甲斐拓也(31)FA争奪戦なら惨敗続きの巨人が「有利」な三つの理由 “資金力”“監督力”よりも深刻な“ソフトバンクに決定的に足りないモノ”とは
原監督から阿部監督への交代は追い風
巨人はFA選手との契約で、現役引退後にコーチで雇うなどの付帯条件を設けてきたとされる。十分な金銭に加え、セカンドキャリアを保証する――。球界随一の資金力を誇るソフトバンクに対抗する武器は備えているようだ。 さらに、「監督力」でも巨人は優位に立っているという。昨季限りで全権を握っていた原監督は去った。 「絶大な権力を持つ監督はFA選手には敬遠されがちです。

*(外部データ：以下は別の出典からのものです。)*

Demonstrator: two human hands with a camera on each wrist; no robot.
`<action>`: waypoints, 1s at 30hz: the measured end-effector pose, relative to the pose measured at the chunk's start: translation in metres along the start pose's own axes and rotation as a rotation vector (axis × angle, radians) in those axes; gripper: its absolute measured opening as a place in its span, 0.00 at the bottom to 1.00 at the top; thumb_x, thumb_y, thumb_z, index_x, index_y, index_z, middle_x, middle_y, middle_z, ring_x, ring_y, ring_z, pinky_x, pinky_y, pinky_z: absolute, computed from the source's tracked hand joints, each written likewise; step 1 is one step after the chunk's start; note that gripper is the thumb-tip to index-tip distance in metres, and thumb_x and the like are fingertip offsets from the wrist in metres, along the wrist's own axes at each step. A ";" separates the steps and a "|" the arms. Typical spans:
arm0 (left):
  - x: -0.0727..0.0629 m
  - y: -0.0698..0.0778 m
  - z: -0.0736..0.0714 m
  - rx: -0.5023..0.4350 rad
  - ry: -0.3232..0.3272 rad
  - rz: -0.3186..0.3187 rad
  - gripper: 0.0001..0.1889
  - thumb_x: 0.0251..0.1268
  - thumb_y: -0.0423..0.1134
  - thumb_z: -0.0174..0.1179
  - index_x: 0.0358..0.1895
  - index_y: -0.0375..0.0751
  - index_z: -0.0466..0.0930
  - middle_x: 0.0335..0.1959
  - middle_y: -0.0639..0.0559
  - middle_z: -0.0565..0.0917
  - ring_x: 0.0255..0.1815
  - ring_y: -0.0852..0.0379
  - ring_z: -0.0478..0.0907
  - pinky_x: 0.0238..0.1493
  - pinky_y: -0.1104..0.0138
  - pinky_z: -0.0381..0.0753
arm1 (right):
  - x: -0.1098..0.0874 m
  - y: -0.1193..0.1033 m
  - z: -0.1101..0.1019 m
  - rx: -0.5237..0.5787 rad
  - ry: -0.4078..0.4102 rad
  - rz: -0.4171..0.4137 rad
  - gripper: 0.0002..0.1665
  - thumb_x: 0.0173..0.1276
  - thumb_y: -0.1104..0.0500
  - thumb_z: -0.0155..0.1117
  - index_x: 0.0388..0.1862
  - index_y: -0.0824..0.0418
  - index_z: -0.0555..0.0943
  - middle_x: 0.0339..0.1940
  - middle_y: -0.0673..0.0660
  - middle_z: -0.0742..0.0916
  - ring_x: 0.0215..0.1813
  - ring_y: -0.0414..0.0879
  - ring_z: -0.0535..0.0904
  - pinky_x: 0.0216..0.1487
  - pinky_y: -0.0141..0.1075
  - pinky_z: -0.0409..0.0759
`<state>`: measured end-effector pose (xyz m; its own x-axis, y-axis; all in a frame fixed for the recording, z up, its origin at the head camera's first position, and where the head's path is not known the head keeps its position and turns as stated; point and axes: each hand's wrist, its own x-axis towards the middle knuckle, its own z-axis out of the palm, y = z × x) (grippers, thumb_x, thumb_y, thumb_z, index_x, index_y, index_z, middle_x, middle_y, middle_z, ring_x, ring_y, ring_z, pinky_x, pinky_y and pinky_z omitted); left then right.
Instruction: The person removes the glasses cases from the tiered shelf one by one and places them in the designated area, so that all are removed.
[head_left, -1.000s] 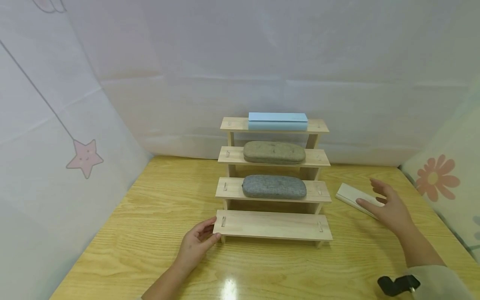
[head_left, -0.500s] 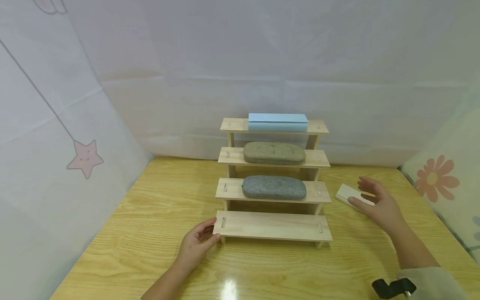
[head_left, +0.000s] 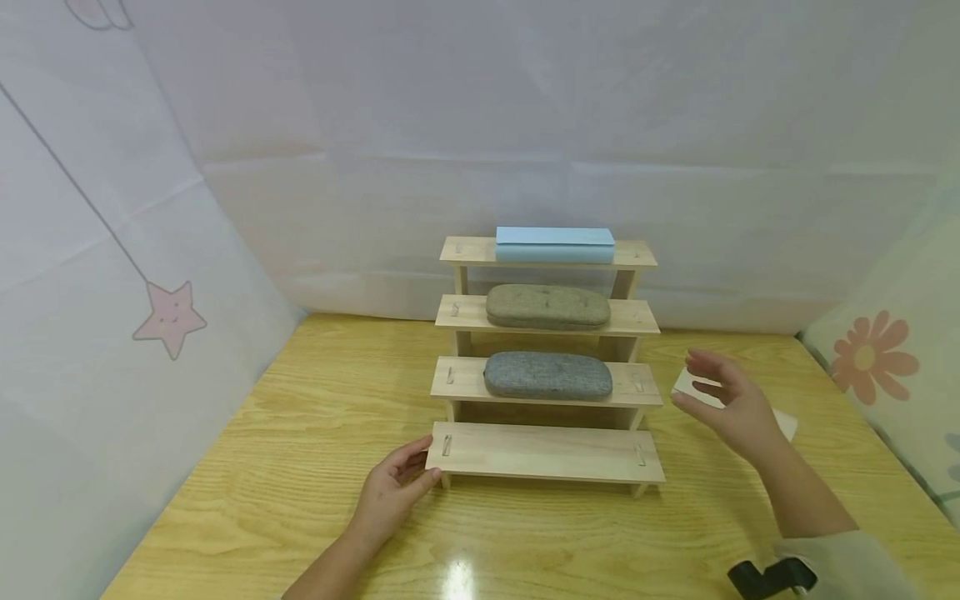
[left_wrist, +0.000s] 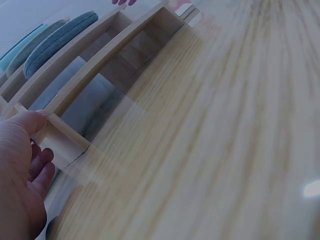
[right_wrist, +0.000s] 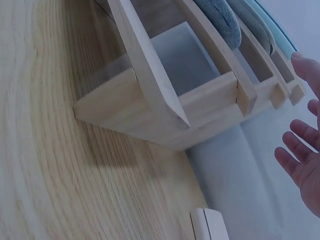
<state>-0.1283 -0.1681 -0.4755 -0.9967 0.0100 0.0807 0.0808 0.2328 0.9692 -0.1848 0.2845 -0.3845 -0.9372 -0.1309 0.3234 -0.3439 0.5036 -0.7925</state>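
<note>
A wooden tiered shelf (head_left: 540,450) stands mid-table. My left hand (head_left: 393,492) grips the left end of its lowest step, thumb at the front corner and fingers at the side, as the left wrist view shows. A blue-grey fabric glasses case (head_left: 549,375) lies on the step above, then an olive-grey one (head_left: 548,306), then a light blue folding case (head_left: 555,244) on top. My right hand (head_left: 738,412) hovers right of the shelf, fingers spread and holding nothing. Beneath it in the head view, a white glasses case (head_left: 785,425) lies on the table, partly hidden.
The wooden table (head_left: 322,392) extends around the shelf on both sides and in front. A white cloth (head_left: 375,167) hangs behind, close to the shelf's back. More cloth with a pink star (head_left: 170,318) and a flower (head_left: 873,356) borders the sides.
My right hand has moved left over the white glasses case, now covering its middle, with its right end showing. The left hand and the shelf have stayed put.
</note>
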 end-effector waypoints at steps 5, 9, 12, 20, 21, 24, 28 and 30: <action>0.000 -0.001 0.000 -0.002 0.006 -0.009 0.26 0.60 0.39 0.69 0.63 0.38 0.76 0.60 0.44 0.79 0.58 0.49 0.78 0.58 0.69 0.80 | 0.003 -0.008 0.008 -0.010 -0.041 0.011 0.39 0.67 0.60 0.68 0.73 0.65 0.62 0.60 0.40 0.73 0.54 0.18 0.69 0.52 0.14 0.73; 0.001 -0.001 0.000 0.003 0.009 -0.008 0.26 0.60 0.38 0.69 0.63 0.38 0.76 0.60 0.44 0.80 0.58 0.49 0.78 0.58 0.68 0.80 | 0.005 -0.015 0.015 -0.002 -0.062 0.011 0.39 0.67 0.60 0.68 0.73 0.64 0.62 0.64 0.56 0.74 0.55 0.18 0.68 0.53 0.13 0.72; 0.001 -0.001 0.000 0.009 0.010 0.002 0.26 0.60 0.38 0.69 0.62 0.38 0.76 0.60 0.44 0.80 0.58 0.50 0.79 0.58 0.68 0.80 | 0.006 -0.019 0.020 0.005 -0.082 0.006 0.39 0.67 0.59 0.67 0.73 0.64 0.62 0.65 0.63 0.73 0.58 0.24 0.71 0.54 0.12 0.70; 0.001 -0.001 0.000 0.021 0.004 0.009 0.26 0.60 0.39 0.69 0.62 0.38 0.76 0.61 0.44 0.79 0.57 0.52 0.79 0.58 0.69 0.80 | 0.013 -0.027 0.032 0.016 -0.164 0.057 0.42 0.68 0.54 0.67 0.75 0.60 0.60 0.69 0.65 0.72 0.66 0.63 0.71 0.53 0.18 0.73; 0.001 -0.001 0.000 0.023 0.004 0.008 0.26 0.60 0.39 0.69 0.62 0.39 0.76 0.61 0.44 0.79 0.57 0.52 0.78 0.58 0.69 0.80 | 0.014 -0.028 0.034 0.020 -0.169 0.057 0.42 0.68 0.54 0.68 0.75 0.59 0.60 0.69 0.64 0.72 0.67 0.63 0.71 0.54 0.20 0.74; 0.001 -0.001 0.000 0.027 0.005 0.008 0.26 0.60 0.39 0.69 0.62 0.39 0.76 0.61 0.44 0.79 0.57 0.51 0.78 0.59 0.68 0.80 | 0.016 -0.032 0.038 0.025 -0.177 0.051 0.42 0.67 0.54 0.69 0.75 0.59 0.61 0.69 0.64 0.72 0.68 0.62 0.70 0.61 0.30 0.76; 0.001 -0.001 0.000 0.024 0.008 0.007 0.26 0.60 0.38 0.69 0.62 0.39 0.77 0.62 0.45 0.79 0.57 0.52 0.78 0.59 0.68 0.79 | 0.020 -0.035 0.043 0.028 -0.194 0.057 0.42 0.66 0.54 0.69 0.75 0.58 0.62 0.70 0.63 0.72 0.68 0.62 0.69 0.67 0.52 0.73; 0.001 -0.001 0.000 0.023 0.008 0.007 0.26 0.60 0.38 0.69 0.62 0.39 0.77 0.62 0.45 0.79 0.57 0.53 0.78 0.59 0.69 0.79 | 0.021 -0.036 0.045 0.038 -0.203 0.060 0.42 0.66 0.54 0.70 0.75 0.58 0.62 0.70 0.64 0.71 0.69 0.64 0.68 0.67 0.59 0.71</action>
<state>-0.1294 -0.1682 -0.4764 -0.9959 0.0038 0.0899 0.0878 0.2546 0.9631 -0.1949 0.2249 -0.3725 -0.9475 -0.2723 0.1674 -0.2852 0.4841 -0.8272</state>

どんないい選手にも好不調の波はあり、監督に生殺与奪の権を握られると、不振時に容赦なく不利な起用をされるのではないかなどという不安も付きまといます。その点、今の巨人は現場とフロントの分業制に正常化されていて、FA選手が入りやすい環境になっています」(前出の編成担当) その上、阿部慎之助監督は球団史上初の捕手出身監督である。同じポジションの甲斐には心強いことだろう。納得感があり、かつ配慮もされた起用法の中で、後半に差しかかる現役生活を過ごせば、より長くプレーできる可能性は膨らむ。 「巨人のキャッチャー陣では(国内FA権を取得した)大城(卓三)に移籍の可能性があります。小林(誠司)は来季中に36歳となり、多くは望めません。最近の球界は捕手併用制が主流で、甲斐にしてみれば、今季主戦だった岸田(行倫)とともに長く第一線で活躍できることが見込めますから巨人のチーム事情は魅力的に映っているのではないでしょうか」(元NPB球団監督)
生え抜き軽視がソフトバンクのネックに
ソフトバンクも条件面やプレー環境面では遜色ないと思われる。しかし、この元監督は、近年のフロントの「生え抜き軽視」とも言える数々の契約が巨人との一騎打ちでは不利に働くのではないかという。 ソフトバンクはFA市場で山川穂高内野手、近藤健介外野手らの他球団の主力の獲得に巨費を投じてきた。外国人選手では、ロベルト・オスナ投手と今季から4年総額40億円という巨額契約を結んだ。リバン・モイネロ投手とも来季から、オスナと同程度の契約を交わしたことが明らかに。極め付きは、カーター・スチュワート投手との来季からの2年総額14億円での契約延長だ。 「実績があるオスナとモイネロはともかく、スチュワートは今季こそ9勝しましたが、契約延長時は来日5年間でたった3勝の投手でした。外様のFA選手だけではなく、外国人にもこれだけ大盤振る舞いをしていれば、生え抜き選手が不信感を抱くのは当然だと思います」 ソフトバンクの今季年俸は、オスナが10億円でトップ、チーム一筋の柳田悠岐外野手の5億7000万円が2位だが、近藤の5億5000万円、有原航平投手の5億と移籍選手が上位を占める。